There's more to skilling a resident for pneumonia than coding it on the MDS. Don't Misuse Presumption of Coverage Determine When the Resident Is Stable Rehab Low Plus Extensive Services a Potential Option
Pneumonia is one of those "ka-ching" diagnoses that can automatically RUG a resident into clinically complex--or into special care if the resident has pneumonia and a fever.
Pneumonia is also a diagnosis that fiscal intermediaries may scrutinize on medical review. So you need to dot your i's and cross your t's when using pneumonia as the primary reason a resident requires a Part A stay.

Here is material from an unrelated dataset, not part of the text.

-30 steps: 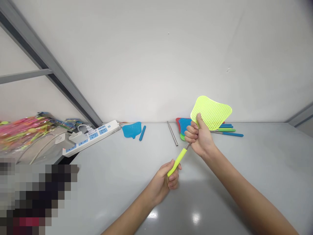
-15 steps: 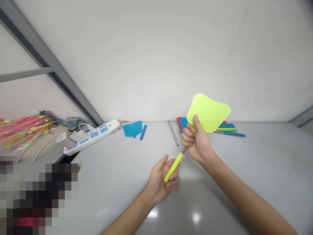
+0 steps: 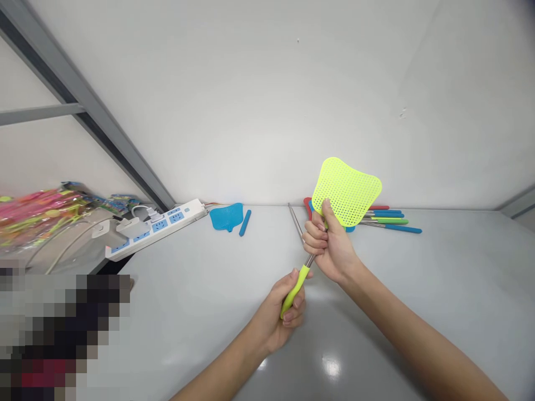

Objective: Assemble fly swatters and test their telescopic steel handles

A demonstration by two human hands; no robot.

Since checking pneumonia at I2e can start the clinical RUG ball rolling, make sure you're following the RAI manual rules for coding diagnoses. The RAI manual defines pneumonia checked at I2e as "inflammation of the lungs, most commonly of bacterial or viral origin," notes Cheryl Field, MSN, RN, a consultant with LTCQ Inc. in Lexington, MA. Capture "any upper or lower acute respiratory infection other than pneumonia" at I2f, according to the RAI manual.
Code a diagnosis in Section I if it affects the resident's current ADL status, cognitive status, mood, behavior, medical treatment, nursing monitoring or risk of death. "To code pneumonia, you need a written physician diagnosis or use the one from the hospital," says Chicago consultant Joan McCarthy.
Say a resident treated for pneumonia in the hospital stay is admitted to the SNF and classifies into a clinical RUG on the 5-day assessment. "A resident who goes into one of the top 35 RUGs is presumed skilled until the assessment reference date of the 5-day assessment," says Diane Brown, CEO of Brown LTC Consultants in Boston. (If the ARD were on day three of the stay, for example, you could bill Medicare for days one through three under the presumption of coverage.) Even so, the resident must require daily skilled care during that time. And the facility must provide and document that care. After the ARD, you'd keep the person on Part A if he continued to require daily skilled nursing care and had Medicare days available.
Example: A resident admitted to the SNF had pneumonia in the hospital treated with IV medications. He remains unstable and requires daily skilled nursing monitoring for respiratory status. Based on the IV med in the hospital, the resident would RUG into extensive services if he had an ADL score of at least 7. The pneumonia diagnosis coded in Section I would also qualify the resident for clinically complex, which will add a point to the extensive count determination. The best practice for assessing the pneumonia would include looking at the person's clinical signs and symptoms daily. "These include vital signs, auscultation of lung sounds, oxygen saturation, and assessment of pulmonary function [in conjunction] with ADLs," says Field.
To determine when the resident with pneumonia has stabilized, consider a number of parameters, advises Evelyn Hutt, MD, with the Veterans Affairs Medical Center in Denver, who has helped develop evidence-based guidelines for managing nursing-home-acquired pneumonia. Hutt suggests you might consider a resident to be stable if he or she:
• has an oxygen saturation above 90 percent on room air or on his/her usual amount of oxygen at sea level.
• isn't hypotensive and has a respiratory rate less than 30.
• requires less than 3 liters of oxygen per minute. "Patients often stay on oxygen for a time after their other symptoms resolve," says Hutt. "And someone with COPD might require 3 liters at baseline, but generally not 4."
• has a pulse under100. "Some people with COPD have chronically elevated pulse rates," adds Hutt, "so you'd have to consider the person's baseline."
• has returned to his cognitive baseline if the infection affected his cognitive functioning.
• is afebrile.
"Anyone receiving parenteral (IV, IM) antibiotics should" remain on skilled nursing care, adds Hutt.
Good question: How long would the resident need to be stable before taking him off Medicare Part A? Under the old Medicare utilization guidelines, no one had a problem saying that if someone were stable for 48 to 72 hours, it was appropriate to consider taking him off daily skilled monitoring and resuming usual patterns of observation, says Sheryl Rosenfield, RN, a consultant with Zimmet Healthcare Group in Morganville, NJ.
Of course, you "evaluate each case individually," advises Brown. "A resident's pneumonia may have stabilized, but he may have a comorbidity [such as congestive heart failure] affected by the pneumonia that requires further daily observation and assessment. Or a resident could stay on skilled care a little longer if the staff were doing teaching and training for discharge," Brown says.
Some residents with pneumonia require rehab therapy for their condition. But the facility should "look at care delivery to residents with pneumonia or another episodic illness" who receive high rehab services for one to two months, advises Rosenfield.
"A QA review of several residents with the same diagnosis may help facilities to better determine other choices for the type and delivery of care," she says. Rosenfield notes, for example, that facilities often overlook rehab low plus extensive services, which she views as a "good category for residents admitted or readmitted from a hospital stay for pneumonia who aren't ready for intensive rehabilitation services."